When I’m in a demanding season of life, I don’t abandon my systems—I just drop them to the floor. My meal planning system becomes extremely simple and my cleaning system becomes maintenance-only. And then, in calmer seasons, I naturally rise closer to the ceiling again. Somewhere along the way when I feel like my head is above water after living in a baseline protocol season, I think to myself, you know, I think I can move up closer to the ceiling with this system, or that.
Here’s where most women get stuck: They try to force a system that worked in one season to function in a completely different season that calls for something different. And instead of questioning the system, they assume they are the problem. But your systems should serve you—not the other way around.
If you feel like you’re constantly failing at routines that “used to work,” that’s not a discipline issue. You’re simply operating on the wrong level for the season you’re in. Instead of scrapping everything when life gets heavy, you just switch levels and that is your security blanket for hard seasons and what helps you thrive in calmer ones. For the systems I walk through in this post, I’m going to show you a couple levels—the exact versions I use in my own home—so you always have somewhere to land, no matter the season.
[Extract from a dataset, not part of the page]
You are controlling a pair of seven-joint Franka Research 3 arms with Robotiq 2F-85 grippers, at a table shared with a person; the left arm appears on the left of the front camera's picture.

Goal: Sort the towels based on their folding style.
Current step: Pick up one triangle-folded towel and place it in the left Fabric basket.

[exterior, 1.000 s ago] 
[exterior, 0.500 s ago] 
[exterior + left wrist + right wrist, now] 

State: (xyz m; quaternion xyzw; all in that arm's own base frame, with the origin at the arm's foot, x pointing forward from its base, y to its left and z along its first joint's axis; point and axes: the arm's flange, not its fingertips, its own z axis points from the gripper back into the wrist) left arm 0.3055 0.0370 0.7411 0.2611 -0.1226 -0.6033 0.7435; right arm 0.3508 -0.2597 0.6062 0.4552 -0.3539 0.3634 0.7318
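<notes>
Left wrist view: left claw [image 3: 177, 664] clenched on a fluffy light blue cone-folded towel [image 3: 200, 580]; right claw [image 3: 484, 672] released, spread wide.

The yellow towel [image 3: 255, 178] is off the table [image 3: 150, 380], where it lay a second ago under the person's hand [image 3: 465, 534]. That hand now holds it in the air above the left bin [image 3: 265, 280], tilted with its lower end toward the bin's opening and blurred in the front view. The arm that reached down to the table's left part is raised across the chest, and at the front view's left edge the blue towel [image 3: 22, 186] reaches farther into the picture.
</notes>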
Point 2: Meal Planning System

Meal planning doesn’t have to be complicated—or exhausting—to be effective. After having children, I realized I couldn’t rely on creativity or Pinterest inspiration every day. I needed a system that worked when I was half-asleep, under pressure, and still wanted my family to eat well.
The Ceiling: 6-Month Rotating Meal Plan System
My system for meal planning when I’m in a calmer, more business-as-usual season is my 6 month rotating meal plan system. A repeatable system for meals that prevents you from having to meal plan every week – but also gives you fun, exciting and nourishing meals. There’s a bit of prep work up from to create this system, but once it’s created you don’t have to meal plan for 6 full months.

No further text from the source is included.